While the summit placed a heavy emphasis on climate change, Hoover was there to address another avenue of sustainability: Income inequality.
Hoover is a leading expert on that particular subject. He is a professor of economics at Tulane University and the executive director of the university’s Murphy Institute. His work focuses on how economic policy affects income distribution, both vertically, between different socioeconomic classes, and horizontally, across different demographics within the same socioeconomic class.
His talk (https://www.youtube.com/watch?v=CIObu4S7Bww) for the Nobel Prize summit focused on the gap between rich and poor. In a healthy economy, education is usually a means for increasing income and moving up in socioeconomic class. However, when that promise of economic mobility is violated – Hoover pointed to 2011 Egypt when people with Master’s degrees could find no jobs beyond driving taxis as an example – then the economy suffers and unrest begins to build.
“Having (an income) gap isn’t a bad thing, but having no bridge is bad. You have to have a bridge,” Hoover added in an interview after the summit. “If people can’t (move up), you’re going to have problems. You’re going to have more Occupy Wall Streets. You’re going to have more Arab Springs. ... Income inequality never works anywhere on the globe in any time period in history.”
Hoover delivered his talk in a virtual chat room hosted by Ahmed Best, known for playing Jar Jar Binks in the “Star Wars” franchise, and attended by several guests, including Joe Robert Cole, who co-wrote Marvel’s “Black Panther.”
“I didn’t know who either one of these two guys are,” Hoover admitted, “which is probably better. I think I would have been a lot more nervous had I known who I was going to be on the panel with. It was nuts.”
The Nobel Prize Summit was broadcast around the world. In the days that followed, Hoover received multiple emails in different languages, asking follow-up questions about his work.

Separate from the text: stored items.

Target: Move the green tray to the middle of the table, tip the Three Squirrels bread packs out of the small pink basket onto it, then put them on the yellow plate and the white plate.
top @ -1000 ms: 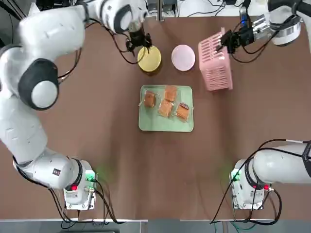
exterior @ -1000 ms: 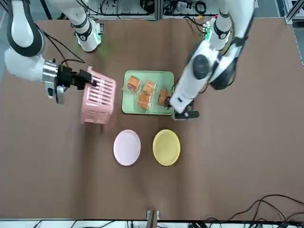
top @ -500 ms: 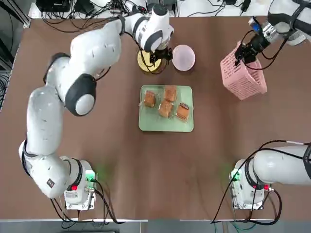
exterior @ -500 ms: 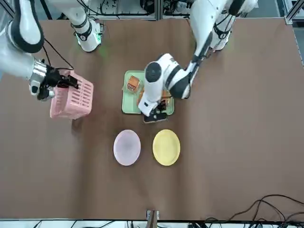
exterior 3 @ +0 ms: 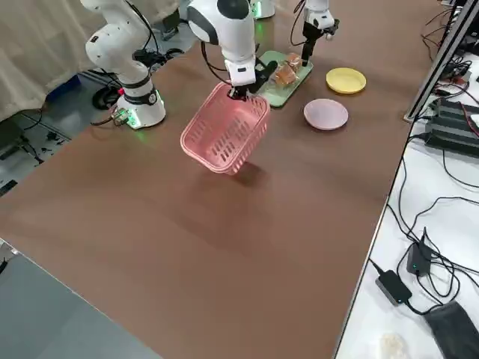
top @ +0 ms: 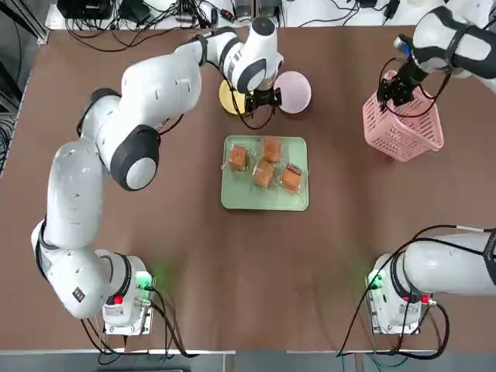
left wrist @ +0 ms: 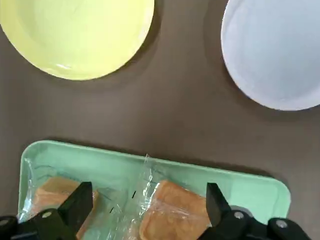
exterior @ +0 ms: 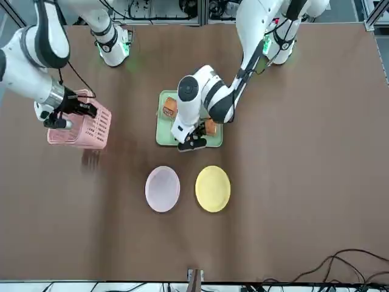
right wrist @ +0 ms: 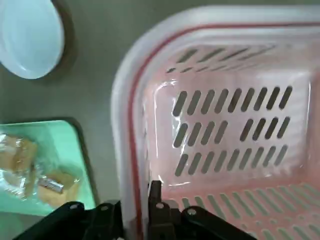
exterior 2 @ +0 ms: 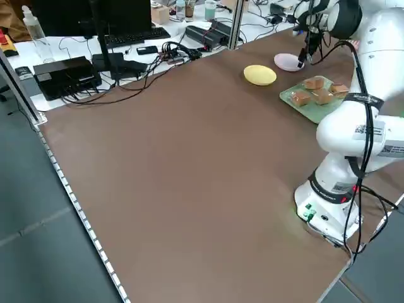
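Observation:
The green tray [top: 240, 195] lies mid-table with several bread packs [top: 264, 173] on it. My left gripper [top: 262, 99] hangs open over the tray's far edge, between the yellow plate [top: 229, 101] and the white plate [top: 294, 90]. The left wrist view looks down past its spread fingers [left wrist: 80, 199] at two packs [left wrist: 172, 216], the tray's rim [left wrist: 115, 167] and both plates [left wrist: 75, 35] [left wrist: 275, 50]. At the far right, my right gripper [top: 391, 87] is shut on the rim of the small pink basket [top: 404, 125]. The basket hangs tilted above the table [exterior 3: 224, 134], mouth up, and looks empty [right wrist: 225, 115].
The left arm [top: 147, 85] arches over the table's left half. Both arm bases [top: 124, 298] [top: 399, 298] stand at the near edge. Cables and boxes [exterior 2: 95, 57] lie beyond the far edge. The dark brown table [top: 333, 248] is bare in front of the tray.
My right gripper has carried the basket rightward and turned it from lying on its side to mouth up. The left gripper has swung from beside the yellow plate toward the tray's far edge.

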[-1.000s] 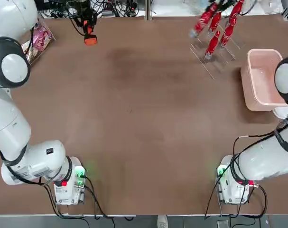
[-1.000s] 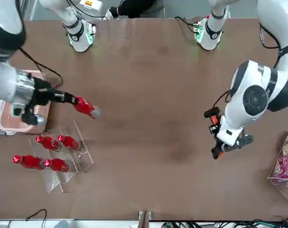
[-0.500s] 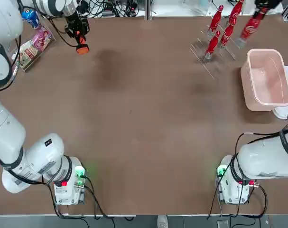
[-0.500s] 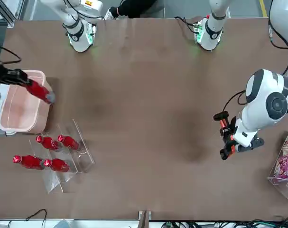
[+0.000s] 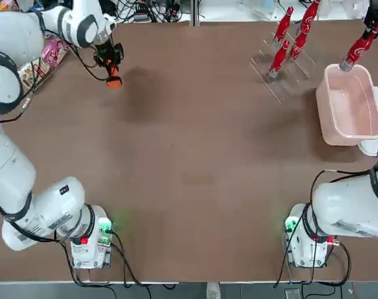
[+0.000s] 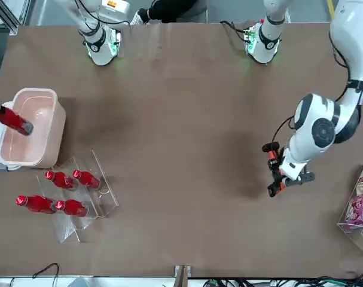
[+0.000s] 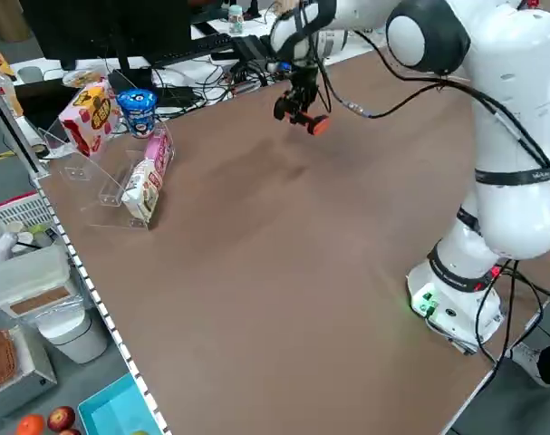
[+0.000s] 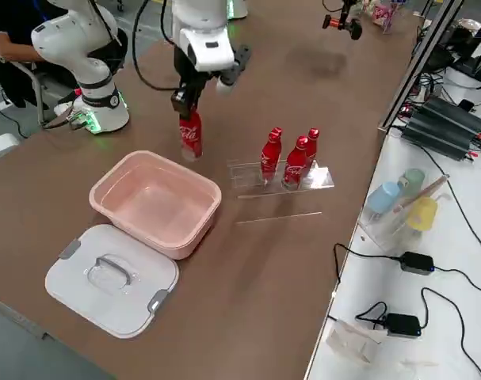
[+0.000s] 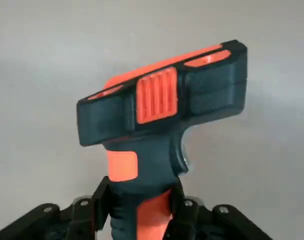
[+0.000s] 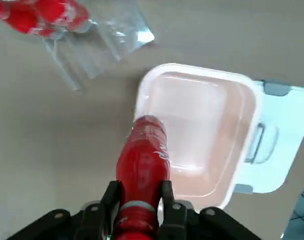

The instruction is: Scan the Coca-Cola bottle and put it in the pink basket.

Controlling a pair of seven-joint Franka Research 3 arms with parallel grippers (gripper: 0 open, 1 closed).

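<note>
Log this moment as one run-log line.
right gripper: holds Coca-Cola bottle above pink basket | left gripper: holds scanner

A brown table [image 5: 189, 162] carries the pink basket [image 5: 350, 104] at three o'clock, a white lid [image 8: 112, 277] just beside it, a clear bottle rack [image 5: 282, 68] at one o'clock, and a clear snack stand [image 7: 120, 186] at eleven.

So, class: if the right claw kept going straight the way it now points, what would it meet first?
Probably the pale pink rectangular plastic basket: the right claw points its red Coca-Cola bottle down near the rim, though depth is unclear.
</note>
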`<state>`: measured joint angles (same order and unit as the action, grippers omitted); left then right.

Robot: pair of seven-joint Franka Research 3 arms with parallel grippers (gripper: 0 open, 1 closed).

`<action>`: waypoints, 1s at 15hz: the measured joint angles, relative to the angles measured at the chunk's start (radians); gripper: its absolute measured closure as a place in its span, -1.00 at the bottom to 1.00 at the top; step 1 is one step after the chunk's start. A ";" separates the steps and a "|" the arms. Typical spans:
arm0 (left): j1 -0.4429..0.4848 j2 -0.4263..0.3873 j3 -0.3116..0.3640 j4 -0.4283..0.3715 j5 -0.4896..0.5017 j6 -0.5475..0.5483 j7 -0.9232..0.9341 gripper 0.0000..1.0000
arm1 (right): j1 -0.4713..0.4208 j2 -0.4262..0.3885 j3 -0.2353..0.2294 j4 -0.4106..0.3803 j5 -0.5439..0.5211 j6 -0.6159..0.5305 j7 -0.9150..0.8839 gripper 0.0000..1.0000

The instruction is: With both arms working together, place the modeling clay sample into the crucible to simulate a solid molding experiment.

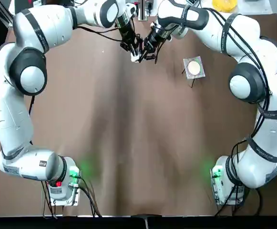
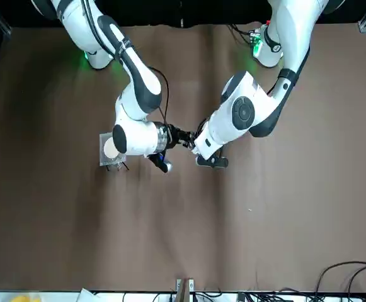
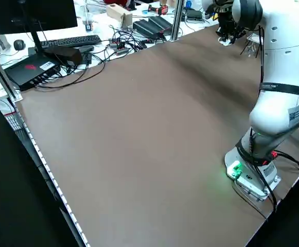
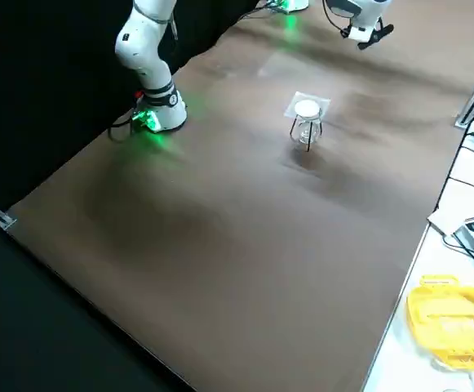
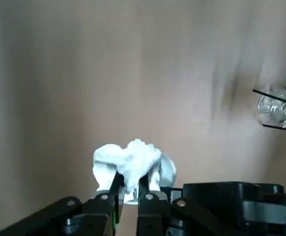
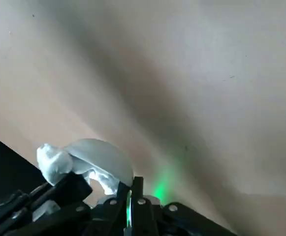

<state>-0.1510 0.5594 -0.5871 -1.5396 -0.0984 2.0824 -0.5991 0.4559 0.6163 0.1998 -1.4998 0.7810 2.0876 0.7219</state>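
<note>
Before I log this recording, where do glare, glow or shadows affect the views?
Top: green glow beside both arm bases, dark streaks down the table. Right wrist: green spot, broad diagonal shadow. Left wrist: clay nearly washed out white.

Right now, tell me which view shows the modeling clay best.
The left wrist view: the clay stands out large at the left gripper's tips. The right wrist view shows it by the crucible, held by the right gripper. Top and left side views show only a white patch; front and right side, no discernible clay.
</note>
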 joint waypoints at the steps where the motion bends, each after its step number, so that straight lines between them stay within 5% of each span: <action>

Even months after the event, he’s a bit incredulous that he was asked to be a speaker and rubbed virtual elbows with so many of the world’s top leaders and thinkers. He’s been asked to present at panels and conferences before, but nothing like this.
“An undergraduate from UWM is giving all of these national and international talks. That doesn’t happen every day,” he said.
The value of UWM
Economics is a personal field for Hoover; growing up, his mother was the hardest-working person he knew, but the family never seemed to have much money. A high school teacher directed him towards an economics class so he could understand how labor and the economy worked. After high school, he did a stint in the Army to pay for college at UWM, where he majored in economics. Economics professor James Peoples was his advisor and the two still collaborate on research today.
After graduating, Hoover traveled to St. Louis to earn his PhD, and then worked at the University of Alabama and at the University of Oklahoma. At each place, he both taught economics and helped departments learn to recruit and retain Black faculty members. He began working at Tulane in January and presented at the Nobel Prize Summit in April.
“I’m here now, at the Nobel Prize summit, because of my training at UWM,” Hoover said. “The training I received there was good enough to get me here.”